Cancer heterogeneity

LuCaH: Intra-tumour Heterogeneity in the context of Lung Cancer (main collaborators: S. Achard, S. Khochbin)

A major challenge for current research in oncology is to integrate data and existing information into a model that takes into account intra- tumour heterogeneity. Such approach would offer a better understanding of the biological mechanisms involved in the evolution of cancer cells, which will improve the development of adapted therapeutic strategies.

In the LuCaH project, we address this challenge by establishing an original analytical framework for the study and analysis of complex biological data derived from tumours, and to provide a novel type of information about intra-tumour heterogeneity and cancer virulence.

Health data challenge (main collaborators: I. Guyon, S. Escarela)

Successful treatment of cancer is still a challenge and this is partly due to a wide heterogeneity of cancer composition across patient population.

This challenge will be dedicated to the quantification of intra-tumor heterogeneity using appropriate statistical methods on cancer omics data.
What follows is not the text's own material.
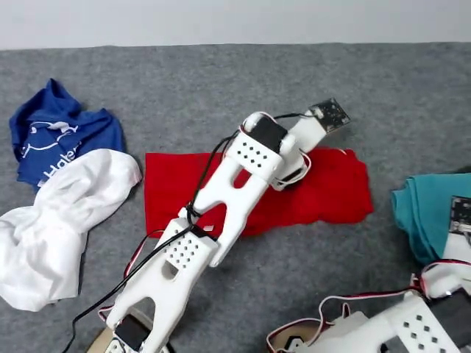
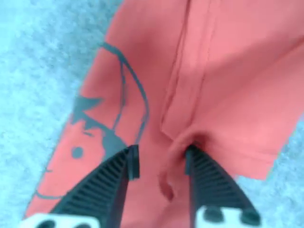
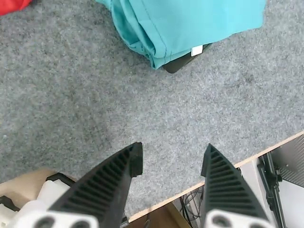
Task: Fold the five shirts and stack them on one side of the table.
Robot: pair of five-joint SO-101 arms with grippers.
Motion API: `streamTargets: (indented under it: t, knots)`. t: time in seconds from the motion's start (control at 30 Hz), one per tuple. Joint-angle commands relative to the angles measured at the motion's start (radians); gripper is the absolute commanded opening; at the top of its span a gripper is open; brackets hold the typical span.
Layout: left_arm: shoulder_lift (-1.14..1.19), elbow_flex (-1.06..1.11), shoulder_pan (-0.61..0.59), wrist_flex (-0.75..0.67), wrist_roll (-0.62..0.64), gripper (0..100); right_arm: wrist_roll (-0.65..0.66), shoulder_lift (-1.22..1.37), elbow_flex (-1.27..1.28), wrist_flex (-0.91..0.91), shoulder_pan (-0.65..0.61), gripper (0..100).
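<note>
Surface: grey carpeted table (image 1: 221,95), with a pale wall (image 1: 221,22) along the top of the high view
Upper left: crumpled blue cloth shirt with white print (image 1: 59,136), lying in a heap
Lower left: crumpled white cloth shirt (image 1: 66,220), its upper end touching the blue one
Centre: flat red cloth shirt (image 1: 335,187), spread as a wide rectangle, with a dark line drawing on it
Across the centre: white left arm (image 1: 221,213), running from bottom left up over the red shirt
At the red cloth: left gripper (image 2: 159,159), jaws moderately apart, a small raised fold of red between them against one finger, not pinched
Right edge: folded teal cloth shirt (image 1: 423,213), with a dark flat thing (image 3: 179,64) under its corner, kind unclear
Lower right: right gripper (image 3: 171,161), above bare grey surface near the table edge, jaws wide apart, holding nothing
</note>
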Motion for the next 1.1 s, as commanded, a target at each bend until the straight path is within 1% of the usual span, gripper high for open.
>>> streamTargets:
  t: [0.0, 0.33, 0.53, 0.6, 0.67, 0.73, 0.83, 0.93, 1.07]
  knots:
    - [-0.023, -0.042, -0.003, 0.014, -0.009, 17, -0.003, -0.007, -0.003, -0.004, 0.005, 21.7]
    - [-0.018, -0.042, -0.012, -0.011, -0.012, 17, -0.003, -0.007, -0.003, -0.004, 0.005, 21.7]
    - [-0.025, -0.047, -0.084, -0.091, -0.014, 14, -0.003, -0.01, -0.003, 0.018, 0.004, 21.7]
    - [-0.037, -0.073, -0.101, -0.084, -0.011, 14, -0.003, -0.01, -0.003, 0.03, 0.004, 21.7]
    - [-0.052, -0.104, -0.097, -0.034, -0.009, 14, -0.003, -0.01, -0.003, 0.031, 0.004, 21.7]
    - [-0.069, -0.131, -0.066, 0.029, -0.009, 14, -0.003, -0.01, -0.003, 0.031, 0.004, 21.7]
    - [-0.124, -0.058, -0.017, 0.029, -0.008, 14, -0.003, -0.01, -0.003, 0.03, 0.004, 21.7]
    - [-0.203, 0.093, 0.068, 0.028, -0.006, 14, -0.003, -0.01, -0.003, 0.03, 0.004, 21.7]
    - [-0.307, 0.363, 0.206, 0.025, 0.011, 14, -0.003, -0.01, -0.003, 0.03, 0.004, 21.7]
In particular, it will focus on estimating cell types and proportion in biological samples based on averaged DNA methylation and full patient history. The goal is to explore various statistical methods for source separation/deconvolution analysis (Non-negative Matrix Factorization, Surrogate Variable Analysis, Principal component Analysis, Latent Factor Models, …). Participants will be made aware of several pitfalls when analyzing omics data (large datasets, missing data, confounding factors…)


(Epi)genetic regulation and variability

PenDA: PenDA, a rank-based method for Personalized Differential Analysis: application to lung cancer (main collaborators: D. Jost, S. Khochbin)

With PenDA, we propose an original rank-based statistical method to perform personalized differential analysis in hundreds of samples. For each tested case, the method identifies the deregulated genes/probes as referred to the control group. We evaluated the method on both simulated and biological datasets. We applied the method to The Cancer Genome Atlas (TCGA) lung cancer RNA-seq dataset. Clustering by personalized differential analysis identified clinically meaningful clusters of patients with significant decrease in 10-year survival probabilities. We also provide an R package that ensures reproducibility of the methods and allows to easily analyze any dataset provided by the user.

EpiLung: Discovery and modeling of Epigenetically regulated genomic domains in Lung cancer (main collaborators: D. Jost, S. Khochbin)

Combining statistical analysis and quantitative mathematical modeling with molecular biology experiments on specific cell lines and on tumors, we aim at discovering epigenetically regulated genomic domains in lung cancer, as well as at characterizing and modeling these epigenetic “hot” domains and their association with tumor progression and aggressiveness.